An example samplesheet.csv (with two samples, two controls, and two replicates each) may look like this:

sample,fastq_1,control_status
sample1,sample1_rep1_S1_R1_001.fastq.gz,empirical
sample1,sample1_rep2_S2_R1_001.fastq.gz,empirical
sample2,sample2_rep1_S3_R1_001.fastq.gz,empirical
sample2,sample2_rep2_S4_R1_001.fastq.gz,empirical
control1,control1_rep1_S5_R1_001.fastq.gz,beads_only
control1,control1_rep2_S6_R1_001.fastq.gz,beads_only
control2,control2_rep1_S7_R1_001.fastq.gz,beads_only
control2,control2_rep2_S8_R1_001.fastq.gz,beads_only

Note: File names which match the pattern shown above (SAMPLE_REP_SN_R1_001.fastq.gz) can be uploaded without a sample sheet and will be parsed appropriately. However, that approach is not recommended because it does not support sample names with underscores, and control_status will need to be filled in manually.

Sample Metadata:

If you feel comfortable with JSON files, you can follow the instructions below to edit the JSON schemas for metadata. If not, contact the Cirro team for assistance.

After uploading the samples, the user must indicate which were generated from beads-only controls, and which were generated from empirical samples.

If a sample sheet was used to automatically annotate control status at upload time, it is still helpful to follow the steps below so that the sample annotation page can be used to view and edit control status.

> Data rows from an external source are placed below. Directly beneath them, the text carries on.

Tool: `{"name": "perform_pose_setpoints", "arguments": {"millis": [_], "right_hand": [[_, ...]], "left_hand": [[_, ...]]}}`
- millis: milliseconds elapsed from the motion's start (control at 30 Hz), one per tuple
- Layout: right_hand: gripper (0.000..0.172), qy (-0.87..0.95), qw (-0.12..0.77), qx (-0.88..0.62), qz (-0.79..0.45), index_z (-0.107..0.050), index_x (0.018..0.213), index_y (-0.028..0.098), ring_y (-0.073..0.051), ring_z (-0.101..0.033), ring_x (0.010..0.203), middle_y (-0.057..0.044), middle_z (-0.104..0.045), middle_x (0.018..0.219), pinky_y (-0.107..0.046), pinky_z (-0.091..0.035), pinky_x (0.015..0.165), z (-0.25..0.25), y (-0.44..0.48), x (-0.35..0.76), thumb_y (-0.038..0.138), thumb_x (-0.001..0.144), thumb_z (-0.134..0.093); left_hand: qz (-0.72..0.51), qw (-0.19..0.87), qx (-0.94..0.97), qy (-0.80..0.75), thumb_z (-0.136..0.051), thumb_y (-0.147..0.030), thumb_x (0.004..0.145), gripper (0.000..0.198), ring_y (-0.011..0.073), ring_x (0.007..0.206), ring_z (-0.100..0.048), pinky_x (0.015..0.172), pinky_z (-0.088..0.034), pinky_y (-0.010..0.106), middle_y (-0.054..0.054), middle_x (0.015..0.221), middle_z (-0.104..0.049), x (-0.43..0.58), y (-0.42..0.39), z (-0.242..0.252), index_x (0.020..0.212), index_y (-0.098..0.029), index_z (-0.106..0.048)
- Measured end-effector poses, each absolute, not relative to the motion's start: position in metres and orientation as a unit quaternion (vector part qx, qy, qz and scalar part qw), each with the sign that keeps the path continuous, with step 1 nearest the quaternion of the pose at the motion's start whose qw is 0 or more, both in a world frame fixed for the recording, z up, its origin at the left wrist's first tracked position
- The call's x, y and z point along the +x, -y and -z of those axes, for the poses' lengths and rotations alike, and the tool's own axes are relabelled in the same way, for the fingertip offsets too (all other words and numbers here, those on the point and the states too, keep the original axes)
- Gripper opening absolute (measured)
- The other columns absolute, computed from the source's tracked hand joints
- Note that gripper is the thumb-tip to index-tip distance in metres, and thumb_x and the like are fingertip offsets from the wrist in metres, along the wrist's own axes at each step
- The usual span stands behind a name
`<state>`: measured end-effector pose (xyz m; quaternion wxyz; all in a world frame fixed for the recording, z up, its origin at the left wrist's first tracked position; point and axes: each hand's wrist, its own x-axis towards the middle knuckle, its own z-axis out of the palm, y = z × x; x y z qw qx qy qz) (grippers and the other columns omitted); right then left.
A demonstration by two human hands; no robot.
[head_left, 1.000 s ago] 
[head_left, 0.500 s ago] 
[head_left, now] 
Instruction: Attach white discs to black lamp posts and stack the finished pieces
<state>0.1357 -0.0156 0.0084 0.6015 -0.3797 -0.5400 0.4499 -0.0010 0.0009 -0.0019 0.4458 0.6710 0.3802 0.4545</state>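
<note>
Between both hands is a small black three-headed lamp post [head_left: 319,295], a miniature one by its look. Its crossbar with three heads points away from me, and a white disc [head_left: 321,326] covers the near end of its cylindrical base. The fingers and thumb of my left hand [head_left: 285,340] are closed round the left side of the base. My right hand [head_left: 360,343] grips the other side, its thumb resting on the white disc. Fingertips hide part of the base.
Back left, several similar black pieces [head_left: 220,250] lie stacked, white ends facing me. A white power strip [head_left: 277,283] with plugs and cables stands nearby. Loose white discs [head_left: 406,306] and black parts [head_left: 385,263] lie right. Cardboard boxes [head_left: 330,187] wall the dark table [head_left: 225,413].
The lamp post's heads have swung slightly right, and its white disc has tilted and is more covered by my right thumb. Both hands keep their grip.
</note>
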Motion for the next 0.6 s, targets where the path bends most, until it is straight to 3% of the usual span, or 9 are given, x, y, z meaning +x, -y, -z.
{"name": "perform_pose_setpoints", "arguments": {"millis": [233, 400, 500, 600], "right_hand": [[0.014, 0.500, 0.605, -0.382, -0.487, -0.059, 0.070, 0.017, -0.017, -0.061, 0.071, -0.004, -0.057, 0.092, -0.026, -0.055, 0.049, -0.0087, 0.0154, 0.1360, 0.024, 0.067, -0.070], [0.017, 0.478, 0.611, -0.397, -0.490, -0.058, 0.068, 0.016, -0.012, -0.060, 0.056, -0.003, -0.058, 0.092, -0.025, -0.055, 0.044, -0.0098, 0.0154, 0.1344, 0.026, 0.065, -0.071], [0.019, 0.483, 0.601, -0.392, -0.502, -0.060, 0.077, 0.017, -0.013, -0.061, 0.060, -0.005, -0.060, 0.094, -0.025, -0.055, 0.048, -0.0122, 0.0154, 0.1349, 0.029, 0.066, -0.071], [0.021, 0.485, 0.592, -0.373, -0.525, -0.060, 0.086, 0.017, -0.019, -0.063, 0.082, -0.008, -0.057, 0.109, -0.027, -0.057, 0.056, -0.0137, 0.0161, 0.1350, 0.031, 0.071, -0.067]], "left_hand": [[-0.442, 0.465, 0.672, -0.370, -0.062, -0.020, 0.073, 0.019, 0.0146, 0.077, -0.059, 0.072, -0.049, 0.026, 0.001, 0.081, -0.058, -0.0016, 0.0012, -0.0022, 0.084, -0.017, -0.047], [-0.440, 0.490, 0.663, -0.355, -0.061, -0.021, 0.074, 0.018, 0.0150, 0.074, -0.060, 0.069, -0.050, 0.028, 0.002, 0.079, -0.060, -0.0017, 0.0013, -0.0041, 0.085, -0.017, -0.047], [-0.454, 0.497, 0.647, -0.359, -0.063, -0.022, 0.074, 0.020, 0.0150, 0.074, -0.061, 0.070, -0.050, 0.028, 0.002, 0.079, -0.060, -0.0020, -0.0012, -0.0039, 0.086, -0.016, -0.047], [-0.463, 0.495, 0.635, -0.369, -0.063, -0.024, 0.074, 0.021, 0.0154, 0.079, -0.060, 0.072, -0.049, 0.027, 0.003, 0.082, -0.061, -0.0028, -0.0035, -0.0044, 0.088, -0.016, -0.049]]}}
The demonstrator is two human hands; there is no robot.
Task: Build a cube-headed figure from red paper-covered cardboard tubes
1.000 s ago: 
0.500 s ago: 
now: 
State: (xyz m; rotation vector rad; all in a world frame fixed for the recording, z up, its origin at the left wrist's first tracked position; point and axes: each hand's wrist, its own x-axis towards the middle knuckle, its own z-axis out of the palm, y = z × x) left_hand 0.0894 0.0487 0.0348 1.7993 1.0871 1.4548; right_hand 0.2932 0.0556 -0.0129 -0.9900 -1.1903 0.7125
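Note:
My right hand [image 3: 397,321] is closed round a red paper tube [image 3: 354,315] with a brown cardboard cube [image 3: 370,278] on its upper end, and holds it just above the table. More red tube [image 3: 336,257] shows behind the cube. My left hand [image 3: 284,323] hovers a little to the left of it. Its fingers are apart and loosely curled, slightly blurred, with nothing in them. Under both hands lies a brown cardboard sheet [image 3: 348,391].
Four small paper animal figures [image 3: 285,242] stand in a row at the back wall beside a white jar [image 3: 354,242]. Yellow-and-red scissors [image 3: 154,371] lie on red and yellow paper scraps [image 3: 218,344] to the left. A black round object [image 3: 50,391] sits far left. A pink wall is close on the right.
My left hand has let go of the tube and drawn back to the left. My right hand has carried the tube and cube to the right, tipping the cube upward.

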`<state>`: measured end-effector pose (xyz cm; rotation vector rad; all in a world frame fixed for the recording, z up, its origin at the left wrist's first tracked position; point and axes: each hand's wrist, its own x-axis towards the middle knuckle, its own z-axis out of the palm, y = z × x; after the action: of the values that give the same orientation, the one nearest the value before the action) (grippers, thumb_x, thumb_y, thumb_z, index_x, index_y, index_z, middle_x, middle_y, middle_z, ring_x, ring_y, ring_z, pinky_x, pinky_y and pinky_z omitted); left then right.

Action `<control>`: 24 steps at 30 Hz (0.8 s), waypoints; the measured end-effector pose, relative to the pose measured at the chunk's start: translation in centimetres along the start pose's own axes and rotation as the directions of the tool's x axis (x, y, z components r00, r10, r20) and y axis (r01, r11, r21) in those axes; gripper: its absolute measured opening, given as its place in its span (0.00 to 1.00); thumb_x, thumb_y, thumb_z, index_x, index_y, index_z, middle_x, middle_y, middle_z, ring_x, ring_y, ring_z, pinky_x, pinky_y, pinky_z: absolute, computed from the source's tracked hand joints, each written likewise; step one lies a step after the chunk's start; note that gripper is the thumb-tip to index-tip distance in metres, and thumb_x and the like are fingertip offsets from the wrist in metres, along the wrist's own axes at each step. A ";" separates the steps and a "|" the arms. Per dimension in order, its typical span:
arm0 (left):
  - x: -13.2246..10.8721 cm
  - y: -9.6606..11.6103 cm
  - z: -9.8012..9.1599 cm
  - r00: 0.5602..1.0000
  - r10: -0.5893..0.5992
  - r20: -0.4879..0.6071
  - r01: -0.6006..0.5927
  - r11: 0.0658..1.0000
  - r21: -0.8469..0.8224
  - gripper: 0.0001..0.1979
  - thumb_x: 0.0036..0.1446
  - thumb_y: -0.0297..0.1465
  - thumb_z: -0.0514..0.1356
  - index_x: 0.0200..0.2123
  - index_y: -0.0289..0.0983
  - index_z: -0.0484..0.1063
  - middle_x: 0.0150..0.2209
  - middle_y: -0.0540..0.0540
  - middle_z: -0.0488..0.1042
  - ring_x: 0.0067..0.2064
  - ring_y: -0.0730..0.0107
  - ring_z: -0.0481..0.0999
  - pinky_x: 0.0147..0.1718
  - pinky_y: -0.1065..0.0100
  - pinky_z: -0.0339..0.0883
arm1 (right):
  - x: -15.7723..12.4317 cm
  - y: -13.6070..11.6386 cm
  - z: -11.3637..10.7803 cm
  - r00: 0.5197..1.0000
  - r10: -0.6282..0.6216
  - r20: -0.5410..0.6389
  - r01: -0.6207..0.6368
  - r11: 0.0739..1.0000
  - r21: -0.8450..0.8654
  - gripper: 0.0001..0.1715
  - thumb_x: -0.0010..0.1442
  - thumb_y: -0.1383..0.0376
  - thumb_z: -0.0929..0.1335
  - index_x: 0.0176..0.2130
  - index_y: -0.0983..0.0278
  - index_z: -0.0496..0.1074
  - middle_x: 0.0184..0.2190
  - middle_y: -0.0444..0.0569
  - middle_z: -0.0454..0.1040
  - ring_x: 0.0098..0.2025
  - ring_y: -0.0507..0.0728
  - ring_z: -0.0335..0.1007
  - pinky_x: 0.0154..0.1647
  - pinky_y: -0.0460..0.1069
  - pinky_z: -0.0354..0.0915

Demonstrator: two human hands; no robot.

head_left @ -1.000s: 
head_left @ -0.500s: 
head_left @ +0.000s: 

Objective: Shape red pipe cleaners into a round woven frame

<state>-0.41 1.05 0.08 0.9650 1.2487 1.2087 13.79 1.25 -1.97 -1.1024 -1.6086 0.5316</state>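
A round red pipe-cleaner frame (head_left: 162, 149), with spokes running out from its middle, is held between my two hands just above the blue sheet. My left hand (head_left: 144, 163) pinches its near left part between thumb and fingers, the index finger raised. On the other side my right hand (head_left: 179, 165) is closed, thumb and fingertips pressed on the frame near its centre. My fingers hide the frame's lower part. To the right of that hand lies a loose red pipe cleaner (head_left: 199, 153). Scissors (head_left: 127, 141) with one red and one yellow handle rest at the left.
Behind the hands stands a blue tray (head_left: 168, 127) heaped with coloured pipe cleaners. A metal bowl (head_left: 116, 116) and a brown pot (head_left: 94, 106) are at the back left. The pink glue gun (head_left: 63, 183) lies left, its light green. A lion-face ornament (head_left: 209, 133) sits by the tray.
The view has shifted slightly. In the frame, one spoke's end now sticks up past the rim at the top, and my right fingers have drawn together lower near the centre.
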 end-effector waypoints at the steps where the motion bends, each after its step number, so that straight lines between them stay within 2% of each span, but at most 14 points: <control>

To add the appropriate field in the sample annotation page, upload the following metadata.schema.json:

{
  "$id": "https://json-schema.org/draft/2020-12/schema",
  "$schema": "https://json-schema.org/draft/2020-12/schema",
  "type": "object",
  "properties": {
    "control_status": {
      "type": "string",
      "title": "Treatment Status",
      "description": "Indicates whether a sample is a treatment or a control",
      "enum": [
        "beads_only",
        "empirical"
      ],
      "enumNames": [
        "Control (beads only)",
        "Empirical sample"
      ]
    }
  }
}

After updating the metadata schema, you will be able to mark each of the uploaded samples as either treatment or control.

Parameters:

• Read / Peptide Length: Indicates the length of the sequence generated from each epitope which is listed in the library CSV (both read and peptide length should be the same in most cases)
• Num. Mismatches: The number of mismatches between the sequence read and the reference sequence which are allowed to count it as a hit
• Z-score Threshold: Used for identifying significantly enriched peptides in each treatment sample relative to the beads-only controls for the CPM Enrichment Analysis
• Enrichment Modeling: While the CPM Enrichment Analysis should work even with low numbers of beads-only controls, the Negative Binomial Modeling is only expected to perform well with larger numbers (>=10) of controls

Workflow Repository: github.com/matsengrp/phip-flow

Citations:

• PhIP-Seq: Mohan D, Wansley DL, Sie BM, Noon MS, Baer AN, Laserson U, Larman HB. PhIP-Seq characterization of serum antibodies using oligonucleotide-encoded peptidomes. Nat Protoc. 2018 Sep;13(9):1958-1978. doi: 10.1038/s41596-018-0025-6. Erratum in: Nat Protoc. 2018 Oct 25;: PMID: 30190553; PMCID: PMC6568263.
• VirScan: Xu GJ, Kula T, Xu Q, Li MZ, Vernon SD, Ndung'u T, Ruxrungtham K, Sanchez J, Brander C, Chung RT, O'Connor KC, Walker B, Larman HB, Elledge SJ. Viral immunology. Comprehensive serological profiling of human populations using a synthetic human virome. Science. 2015 Jun 5;348(6239):aaa0698. doi: 10.1126/science.aaa0698. PMID: 26045439; PMCID: PMC4844011.